Preventing XSS across an entire application requires a consistent architectural approach:
• Input validation. Use a standard input validation mechanism to validate all input data for length, type, syntax, and business rules before accepting the data to be displayed or stored. Use an "accept known good" validation strategy. Reject invalid input rather than attempting to sanitize potentially hostile data. Do not forget that error messages might also include invalid data.
• Strong output encoding. Ensure that all user-supplied data is appropriately entity encoded (either HTML or XML depending on the output mechanism) before rendering, taking the approach to encode all characters other than a very limited subset.
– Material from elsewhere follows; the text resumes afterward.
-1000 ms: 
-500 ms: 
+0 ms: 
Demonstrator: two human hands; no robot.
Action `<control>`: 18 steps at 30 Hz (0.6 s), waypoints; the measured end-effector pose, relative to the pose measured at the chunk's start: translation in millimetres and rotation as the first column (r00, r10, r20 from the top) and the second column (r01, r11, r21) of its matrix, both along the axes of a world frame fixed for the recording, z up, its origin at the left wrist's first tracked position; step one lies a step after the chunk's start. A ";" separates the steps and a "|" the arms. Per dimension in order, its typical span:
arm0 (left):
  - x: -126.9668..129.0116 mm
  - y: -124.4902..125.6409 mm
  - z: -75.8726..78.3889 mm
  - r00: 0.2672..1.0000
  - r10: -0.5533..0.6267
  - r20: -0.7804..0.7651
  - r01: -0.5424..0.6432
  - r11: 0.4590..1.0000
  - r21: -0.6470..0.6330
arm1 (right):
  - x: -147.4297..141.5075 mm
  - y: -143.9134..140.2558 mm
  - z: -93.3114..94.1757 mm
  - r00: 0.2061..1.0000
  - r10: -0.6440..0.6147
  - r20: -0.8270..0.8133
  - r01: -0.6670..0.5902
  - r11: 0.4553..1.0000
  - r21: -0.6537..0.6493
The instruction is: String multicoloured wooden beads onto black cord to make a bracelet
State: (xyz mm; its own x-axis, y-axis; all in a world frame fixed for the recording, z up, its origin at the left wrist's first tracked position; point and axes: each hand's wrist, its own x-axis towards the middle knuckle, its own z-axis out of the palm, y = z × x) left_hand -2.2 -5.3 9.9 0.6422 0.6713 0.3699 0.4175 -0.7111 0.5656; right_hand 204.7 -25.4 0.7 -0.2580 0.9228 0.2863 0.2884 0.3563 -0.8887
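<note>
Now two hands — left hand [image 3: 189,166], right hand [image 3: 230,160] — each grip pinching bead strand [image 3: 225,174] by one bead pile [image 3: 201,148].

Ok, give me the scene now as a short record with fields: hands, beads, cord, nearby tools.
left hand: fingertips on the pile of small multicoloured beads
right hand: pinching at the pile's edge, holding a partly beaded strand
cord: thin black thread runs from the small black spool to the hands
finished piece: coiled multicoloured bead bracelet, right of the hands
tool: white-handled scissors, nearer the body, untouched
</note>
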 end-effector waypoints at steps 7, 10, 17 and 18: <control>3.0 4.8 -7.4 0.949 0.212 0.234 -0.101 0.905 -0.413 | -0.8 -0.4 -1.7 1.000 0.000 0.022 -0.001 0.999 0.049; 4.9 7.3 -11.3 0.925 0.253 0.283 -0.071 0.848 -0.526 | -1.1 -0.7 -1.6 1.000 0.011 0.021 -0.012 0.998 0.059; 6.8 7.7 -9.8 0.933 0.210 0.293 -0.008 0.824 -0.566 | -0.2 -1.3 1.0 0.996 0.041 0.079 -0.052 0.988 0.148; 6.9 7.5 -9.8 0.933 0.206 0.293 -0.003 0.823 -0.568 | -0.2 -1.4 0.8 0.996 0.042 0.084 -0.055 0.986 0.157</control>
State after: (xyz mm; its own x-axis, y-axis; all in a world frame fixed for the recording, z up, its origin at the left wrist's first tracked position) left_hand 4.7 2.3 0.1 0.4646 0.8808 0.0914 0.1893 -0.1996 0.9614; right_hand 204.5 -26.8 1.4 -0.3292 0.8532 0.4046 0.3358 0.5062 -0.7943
This is the approach of the Microsoft Anti-XSS library, and the forthcoming OWASP PHP Anti-XSS library. Also, set the character encodings for each page you output, which will reduce exposure to some variants.
• Specify the output encoding (such as ISO 8859-1 or UTF 8). Do not allow the attacker to choose this for your users.
• Do not use "blacklist" validation to detect XSS in input or to encode output. Searching for and replacing just a few characters ("<" ">" and other similar characters or phrases such as “script”) is weak and has been attacked successfully. Even an unchecked “” tag is unsafe in some contexts. XSS has a surprising number of variants that make it easy to bypass blacklist validation.
• Watch out for canonicalization errors. Inputs must be decoded and canonicalized to the application’s current internal representation before being validated. Make sure that your application does not decode the same input twice. Such errors could be used to bypass whitelist schemes by introducing dangerous inputs after they have been checked.
• Filter HTML code to remove any JavaScript.
PHP:
Use htmlspecialchars() to print contents.
In general, cross-site scripting refers to that hacking technique that leverages vulnerabilities in the code of a web application to allow an attacker to send malicious content from an end-user and collect some type of data from the victim.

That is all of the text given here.